During his trial, Saddam himself was clearly trying to position himself to be a martyr in the cause of Iraqi independence and unity and Arab nationalism. His manifest failure to do anything effective for these causes during the quarter of a century he misruled Iraq should have made his task difficult. But an execution which vied in barbarity with a sectarian lynching in the backstreets of Belfast 30 years ago is elevating him to heroic status in the eyes of the Sunni - the community to which most Arabs belong - across the Middle East...
When Saddam fell Iraqis expected life to get better. They hoped to live like Saudis and Kuwaitis. They knew he had ruined his country by hot and cold wars. When he came to power as president in 1979, Iraq had large oil revenues, vast oil reserves, a well-educated people and a competent administration. By invading Iran in 1980 and Kuwait in 1990, he reduced his nation to poverty. This was made worse by the economic siege imposed by 13 years of UN sanctions.
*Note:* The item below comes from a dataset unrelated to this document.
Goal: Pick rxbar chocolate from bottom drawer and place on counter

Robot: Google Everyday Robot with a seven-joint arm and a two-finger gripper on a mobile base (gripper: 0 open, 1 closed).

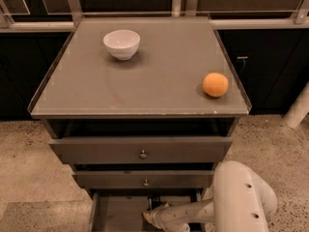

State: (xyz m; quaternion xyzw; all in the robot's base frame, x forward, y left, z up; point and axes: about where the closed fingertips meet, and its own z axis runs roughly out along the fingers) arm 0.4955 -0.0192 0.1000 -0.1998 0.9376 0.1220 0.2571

But life did not get better after 2003. Face-to-face interviews with 2,000 Iraqi adults by the Iraq Centre for Research and Strategic Studies in November revealed that 90 per cent of them said the situation in their country had been better before the US-led invasion. Only 5 per cent of people said it was better today. The survey was carried out in Baghdad, in the wholly Sunni Anbar province and the entirely Shia Najaf province. It does not include the Kurds, who remain favourable to the occupation....
It could get worse yet. The so-called "surge" in US troop levels by 20,000 to 30,000 men on top of the 145,000 soldiers already in the country is unlikely to produce many dividends. It seems primarily designed so that President George Bush does not have to admit defeat or take hard choices about talking to Iran and Syria. But these reinforcements might tempt the US to assault the Mehdi Army.
Somehow many senior US officials have convinced themselves that it is Mr Sadr, revered by millions of Shia, who is the obstacle to a moderate Iraqi government. In fact his legitimacy in the eyes of ordinary Shia Iraqis, the great majority of the population, is far greater than the "moderate" politicians whom the US has in its pocket and who seldom venture out of the Green Zone....An attack on the Shia militia men of the Mehdi Army could finally lead to the collapse of Iraq into total anarchy. Saddam must already be laughing in his grave.